The Beef Bowl doesn't tend to stick to the plan. In four of five games, there has been at least a 14-point difference between the spread and the outcome. Two years ago, underdog Marshall beat favored FIU by 10 in the Golden Panthers' backyard, and in other cases, a team favored by a little won by a lot. This is a strange venue and a strange matchup; plus, ECU's last game was the disappointing, easy loss to Marshall.

Ohio is probably going to lose, but this game has decent sneak-attack potential.

Overreactions for 2014

We tend to overreact to particularly positive or negative bowl results when it comes to projecting forward for the next season. How might we overreact to this game?

Win or lose, this is a changing of the guard for Ohio. The Bobcats will have to replace Tettleton, Blankenship, and Boykin in the backfield, plus Foster and Waters in the receiving corps. The offensive line and most of the defense are pretty young, but the narrative from this game, win or lose, will be whether Ohio sent its stalwarts, major contributors to Ohio's current bowl streak, out as winners. (They probably won't.)

Meanwhile, a big win could do wonders for ECU's expectations. The Pirates will have to replace quite a few defensive pieces, including Johnson, two other starting linebackers, corner Adonis Armstrong (12 passes defensed), and their top three safeties. But most of the offense will return, including Carden, Hardy, No. 2 passing target (and freshman) Isaiah Jones, and three starters on the line.

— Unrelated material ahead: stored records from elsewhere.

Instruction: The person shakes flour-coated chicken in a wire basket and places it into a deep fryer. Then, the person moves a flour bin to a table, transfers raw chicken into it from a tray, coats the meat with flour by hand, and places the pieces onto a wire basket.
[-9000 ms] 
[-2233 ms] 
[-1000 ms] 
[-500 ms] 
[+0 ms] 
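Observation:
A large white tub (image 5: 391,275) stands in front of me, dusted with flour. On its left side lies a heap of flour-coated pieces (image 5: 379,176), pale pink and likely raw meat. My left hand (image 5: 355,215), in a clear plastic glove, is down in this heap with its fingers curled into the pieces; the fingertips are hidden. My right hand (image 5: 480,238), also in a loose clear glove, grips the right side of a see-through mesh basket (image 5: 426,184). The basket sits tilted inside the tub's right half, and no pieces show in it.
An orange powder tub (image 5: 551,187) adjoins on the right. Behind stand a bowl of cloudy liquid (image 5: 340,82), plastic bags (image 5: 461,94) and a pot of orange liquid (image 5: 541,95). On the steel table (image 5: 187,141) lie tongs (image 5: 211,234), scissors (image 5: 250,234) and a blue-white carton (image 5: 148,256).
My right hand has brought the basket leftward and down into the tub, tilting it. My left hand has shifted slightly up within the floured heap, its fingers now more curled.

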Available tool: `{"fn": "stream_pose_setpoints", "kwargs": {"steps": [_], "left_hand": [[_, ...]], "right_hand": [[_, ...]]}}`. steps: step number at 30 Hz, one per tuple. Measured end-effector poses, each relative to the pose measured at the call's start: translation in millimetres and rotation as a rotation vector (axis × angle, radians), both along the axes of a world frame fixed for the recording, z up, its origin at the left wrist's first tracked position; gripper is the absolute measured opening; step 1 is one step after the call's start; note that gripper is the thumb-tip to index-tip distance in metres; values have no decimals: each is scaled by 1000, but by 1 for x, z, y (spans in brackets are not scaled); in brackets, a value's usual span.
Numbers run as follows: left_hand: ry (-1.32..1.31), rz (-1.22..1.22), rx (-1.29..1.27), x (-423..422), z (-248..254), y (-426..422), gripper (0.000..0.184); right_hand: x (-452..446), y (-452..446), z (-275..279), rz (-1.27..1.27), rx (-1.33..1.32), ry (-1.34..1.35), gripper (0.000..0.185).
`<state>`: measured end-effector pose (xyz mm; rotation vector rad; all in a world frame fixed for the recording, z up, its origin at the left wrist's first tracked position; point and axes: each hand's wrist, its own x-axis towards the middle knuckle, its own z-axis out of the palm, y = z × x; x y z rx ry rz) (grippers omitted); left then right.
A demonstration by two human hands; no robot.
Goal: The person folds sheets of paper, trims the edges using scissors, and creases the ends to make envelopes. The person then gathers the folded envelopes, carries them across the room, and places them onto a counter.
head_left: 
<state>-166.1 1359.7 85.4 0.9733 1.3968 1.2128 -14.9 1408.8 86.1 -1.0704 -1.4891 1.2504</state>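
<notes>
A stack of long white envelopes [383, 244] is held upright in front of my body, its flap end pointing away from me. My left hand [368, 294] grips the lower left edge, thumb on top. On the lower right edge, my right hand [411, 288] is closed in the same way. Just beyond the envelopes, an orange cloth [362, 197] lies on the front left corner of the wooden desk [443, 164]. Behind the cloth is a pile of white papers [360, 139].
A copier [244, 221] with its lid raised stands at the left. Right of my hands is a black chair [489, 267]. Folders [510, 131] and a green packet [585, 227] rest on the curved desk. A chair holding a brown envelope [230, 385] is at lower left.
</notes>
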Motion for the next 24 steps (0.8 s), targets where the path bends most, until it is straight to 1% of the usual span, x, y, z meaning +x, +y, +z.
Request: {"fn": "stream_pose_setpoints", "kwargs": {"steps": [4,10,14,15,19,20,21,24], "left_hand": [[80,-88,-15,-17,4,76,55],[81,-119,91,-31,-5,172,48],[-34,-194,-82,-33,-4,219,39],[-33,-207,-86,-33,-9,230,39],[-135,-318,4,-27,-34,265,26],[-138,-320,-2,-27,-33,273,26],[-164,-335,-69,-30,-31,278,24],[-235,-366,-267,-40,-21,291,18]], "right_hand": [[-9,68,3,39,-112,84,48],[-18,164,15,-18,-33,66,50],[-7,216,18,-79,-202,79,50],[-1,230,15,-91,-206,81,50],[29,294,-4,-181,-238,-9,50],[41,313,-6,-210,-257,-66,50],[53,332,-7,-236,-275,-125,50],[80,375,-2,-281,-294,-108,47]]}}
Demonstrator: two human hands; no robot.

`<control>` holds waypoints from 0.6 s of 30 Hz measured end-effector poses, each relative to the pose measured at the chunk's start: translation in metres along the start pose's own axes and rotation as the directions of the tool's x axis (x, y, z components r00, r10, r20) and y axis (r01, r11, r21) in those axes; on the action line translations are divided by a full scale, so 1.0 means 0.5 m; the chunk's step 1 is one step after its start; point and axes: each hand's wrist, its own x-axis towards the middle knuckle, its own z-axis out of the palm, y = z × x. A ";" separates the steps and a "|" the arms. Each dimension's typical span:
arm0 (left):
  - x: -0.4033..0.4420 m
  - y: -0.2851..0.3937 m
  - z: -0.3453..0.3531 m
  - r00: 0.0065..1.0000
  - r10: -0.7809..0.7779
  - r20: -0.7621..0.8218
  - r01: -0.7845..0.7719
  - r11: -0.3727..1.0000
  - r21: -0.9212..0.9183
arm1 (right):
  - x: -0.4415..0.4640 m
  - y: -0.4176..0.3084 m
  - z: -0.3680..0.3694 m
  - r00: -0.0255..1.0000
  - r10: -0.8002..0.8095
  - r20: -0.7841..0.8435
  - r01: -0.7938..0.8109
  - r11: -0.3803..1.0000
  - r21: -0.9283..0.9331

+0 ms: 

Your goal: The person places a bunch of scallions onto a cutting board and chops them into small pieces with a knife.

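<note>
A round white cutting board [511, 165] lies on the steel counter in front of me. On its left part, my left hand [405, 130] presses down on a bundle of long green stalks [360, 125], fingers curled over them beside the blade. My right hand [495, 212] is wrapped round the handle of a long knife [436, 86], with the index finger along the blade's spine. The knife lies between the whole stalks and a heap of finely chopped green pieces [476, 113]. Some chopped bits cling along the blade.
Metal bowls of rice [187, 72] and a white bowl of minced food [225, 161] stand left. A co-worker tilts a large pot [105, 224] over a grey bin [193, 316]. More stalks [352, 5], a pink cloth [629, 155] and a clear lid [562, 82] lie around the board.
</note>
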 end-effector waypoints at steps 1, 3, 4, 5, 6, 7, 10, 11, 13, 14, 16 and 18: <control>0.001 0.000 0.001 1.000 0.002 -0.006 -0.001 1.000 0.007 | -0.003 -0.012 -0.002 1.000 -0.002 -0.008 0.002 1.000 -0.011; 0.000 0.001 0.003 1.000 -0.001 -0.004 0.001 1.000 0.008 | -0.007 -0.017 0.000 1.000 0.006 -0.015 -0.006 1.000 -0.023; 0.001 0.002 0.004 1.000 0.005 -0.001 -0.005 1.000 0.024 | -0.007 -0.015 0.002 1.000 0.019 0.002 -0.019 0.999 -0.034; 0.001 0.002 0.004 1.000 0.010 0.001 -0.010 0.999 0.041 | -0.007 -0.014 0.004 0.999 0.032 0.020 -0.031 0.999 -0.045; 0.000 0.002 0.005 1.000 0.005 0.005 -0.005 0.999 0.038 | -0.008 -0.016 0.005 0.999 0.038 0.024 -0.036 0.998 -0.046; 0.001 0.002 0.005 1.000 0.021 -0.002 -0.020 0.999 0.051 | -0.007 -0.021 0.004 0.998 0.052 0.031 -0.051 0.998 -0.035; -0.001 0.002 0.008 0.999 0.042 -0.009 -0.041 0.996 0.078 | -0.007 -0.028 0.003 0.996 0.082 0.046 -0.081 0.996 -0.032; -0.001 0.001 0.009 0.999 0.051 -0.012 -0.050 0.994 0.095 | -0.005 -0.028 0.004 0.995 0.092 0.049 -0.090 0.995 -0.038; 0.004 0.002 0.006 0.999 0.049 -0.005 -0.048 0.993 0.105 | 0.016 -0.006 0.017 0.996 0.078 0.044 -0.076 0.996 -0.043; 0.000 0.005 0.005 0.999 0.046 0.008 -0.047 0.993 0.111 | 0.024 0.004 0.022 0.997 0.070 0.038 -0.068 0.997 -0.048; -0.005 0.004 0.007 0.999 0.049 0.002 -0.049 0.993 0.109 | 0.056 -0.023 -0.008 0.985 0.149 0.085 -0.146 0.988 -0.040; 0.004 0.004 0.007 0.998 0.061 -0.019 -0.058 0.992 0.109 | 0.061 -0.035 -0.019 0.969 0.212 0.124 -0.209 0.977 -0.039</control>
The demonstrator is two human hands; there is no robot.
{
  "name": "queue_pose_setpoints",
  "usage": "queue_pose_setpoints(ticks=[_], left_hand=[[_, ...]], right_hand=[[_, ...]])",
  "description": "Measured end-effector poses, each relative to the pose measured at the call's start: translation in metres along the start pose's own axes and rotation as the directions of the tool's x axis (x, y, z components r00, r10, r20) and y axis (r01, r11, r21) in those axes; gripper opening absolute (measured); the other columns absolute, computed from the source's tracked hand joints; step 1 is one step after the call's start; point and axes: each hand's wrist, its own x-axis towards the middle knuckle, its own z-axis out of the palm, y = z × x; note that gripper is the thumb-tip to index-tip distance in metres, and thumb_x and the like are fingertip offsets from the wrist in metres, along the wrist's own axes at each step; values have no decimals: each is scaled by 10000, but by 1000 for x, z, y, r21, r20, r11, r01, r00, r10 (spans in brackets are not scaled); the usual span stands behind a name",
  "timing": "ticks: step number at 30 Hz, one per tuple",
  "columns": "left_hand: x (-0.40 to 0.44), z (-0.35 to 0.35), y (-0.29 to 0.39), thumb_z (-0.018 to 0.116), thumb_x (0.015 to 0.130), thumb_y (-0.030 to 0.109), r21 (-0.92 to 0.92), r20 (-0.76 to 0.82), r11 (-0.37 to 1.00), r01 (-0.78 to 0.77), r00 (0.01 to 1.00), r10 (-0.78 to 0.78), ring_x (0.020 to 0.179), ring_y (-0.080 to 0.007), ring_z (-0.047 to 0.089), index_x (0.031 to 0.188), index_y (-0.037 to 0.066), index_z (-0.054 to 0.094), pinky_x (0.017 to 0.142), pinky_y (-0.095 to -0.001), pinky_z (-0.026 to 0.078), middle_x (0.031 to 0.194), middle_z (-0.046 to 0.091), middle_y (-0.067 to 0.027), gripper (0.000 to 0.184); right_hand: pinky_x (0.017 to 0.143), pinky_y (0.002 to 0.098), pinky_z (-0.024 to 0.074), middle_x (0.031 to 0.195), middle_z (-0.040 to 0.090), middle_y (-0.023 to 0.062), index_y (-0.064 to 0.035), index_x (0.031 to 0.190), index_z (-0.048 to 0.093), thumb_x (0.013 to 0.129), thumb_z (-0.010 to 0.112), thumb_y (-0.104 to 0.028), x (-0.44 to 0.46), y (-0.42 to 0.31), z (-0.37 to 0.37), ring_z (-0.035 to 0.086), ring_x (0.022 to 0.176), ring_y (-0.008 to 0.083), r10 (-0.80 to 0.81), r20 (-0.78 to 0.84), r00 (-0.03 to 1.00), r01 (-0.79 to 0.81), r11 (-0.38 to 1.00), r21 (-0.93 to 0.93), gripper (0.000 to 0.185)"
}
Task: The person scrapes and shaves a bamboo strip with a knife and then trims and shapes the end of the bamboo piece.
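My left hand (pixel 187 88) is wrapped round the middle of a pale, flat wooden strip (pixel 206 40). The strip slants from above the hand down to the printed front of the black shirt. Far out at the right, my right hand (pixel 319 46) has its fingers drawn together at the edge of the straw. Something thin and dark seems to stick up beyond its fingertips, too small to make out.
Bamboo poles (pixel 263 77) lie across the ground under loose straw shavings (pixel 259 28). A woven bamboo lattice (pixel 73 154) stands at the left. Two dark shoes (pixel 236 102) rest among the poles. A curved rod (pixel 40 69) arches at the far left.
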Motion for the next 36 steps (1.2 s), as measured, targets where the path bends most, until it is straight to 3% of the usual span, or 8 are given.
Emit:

ECU almost made the C-USA title game this year, and with a lovely win (or perhaps even with a loss) will be expected to seriously contend in its new conference (the American) next year.


F/+ Projection: ECU 44, Ohio 20
Win Probability: ECU 92%

ECU has played like a legitimate top-40 team this season, but we'll see if there's any lingering disappointment from the season-ending egg against Marshall. If both teams bring their respective A-games, ECU should cruise.

But if the Pirates falter a bit, an Ohio squad motivated by (potentially generic) things like November embarrassment and the desire to send Tettleton and company out on top could capitalize. I certainly didn't see Ohio's whipping of ULM coming last year.